Here is a result that I randomly stumbled upon. Let us call a space W-trivial if every real vector bundle over it has trivial total Stiefel-Whitney class. Atiyah and Hirzebruch now proved in the 60s: If Y is a finite CW-complex, then its 9-fold suspension is W-trivial.
Why did they prove such a result? They wanted to give yet another proof that the only parallelizable spheres are the ones in dimensions 1, 3 and 7 (at that time four other proof already existed). The result that 9-fold suspensions are W-trivial implies, in combination with an argument by Milnor, that spheres of dimensions 9 and higher are not parallelizable.

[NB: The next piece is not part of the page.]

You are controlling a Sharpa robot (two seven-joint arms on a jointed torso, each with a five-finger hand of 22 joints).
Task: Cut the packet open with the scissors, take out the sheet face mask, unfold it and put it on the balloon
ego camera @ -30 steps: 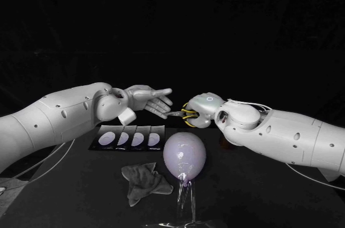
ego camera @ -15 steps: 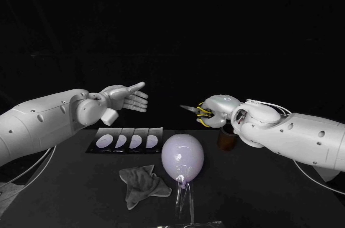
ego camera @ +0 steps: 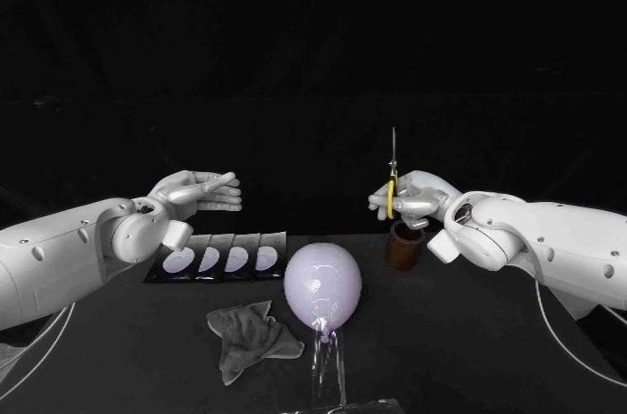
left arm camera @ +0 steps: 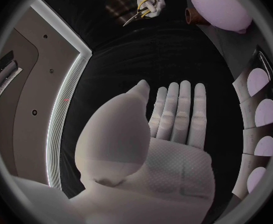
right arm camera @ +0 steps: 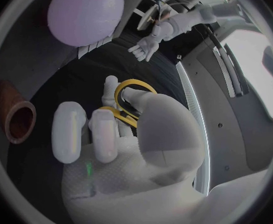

How did they prove it? They used Bott periodicity for KO-theory. Note first that the computation of the total Stiefel-Whitney class of a real vector bundle \(\eta\) over \(S^9 \wedge Y\) factors through \(KO(S^9 \wedge Y)\). By Bott periodicity we know that this KO-element comes from an element in \(\widetilde{KO}(S^1 \wedge Y)\); concretely, \(\eta\, – k = \beta(x)\), where \(\beta\) is the Bott periodicity isomorphism and k the rank of \(\eta\). The main technical work of Atiyah and Hirzebruch is now to derive a formula for the total Stiefel-Whitney class \(\omega(\beta(x))\) of \(\beta(x)\) in terms of the Stiefel-Whitney classes of \(x\). This formula shows that \(\omega(\beta(x))\) mainly consists of cup products of the Stiefel-Whitney classes of \(x\). But we know that the cohomology ring of \(S^1 \wedge Y\) is trivial (this is true for any suspension) and hence they can conclude that \(\omega(\beta(x))\) is trivial.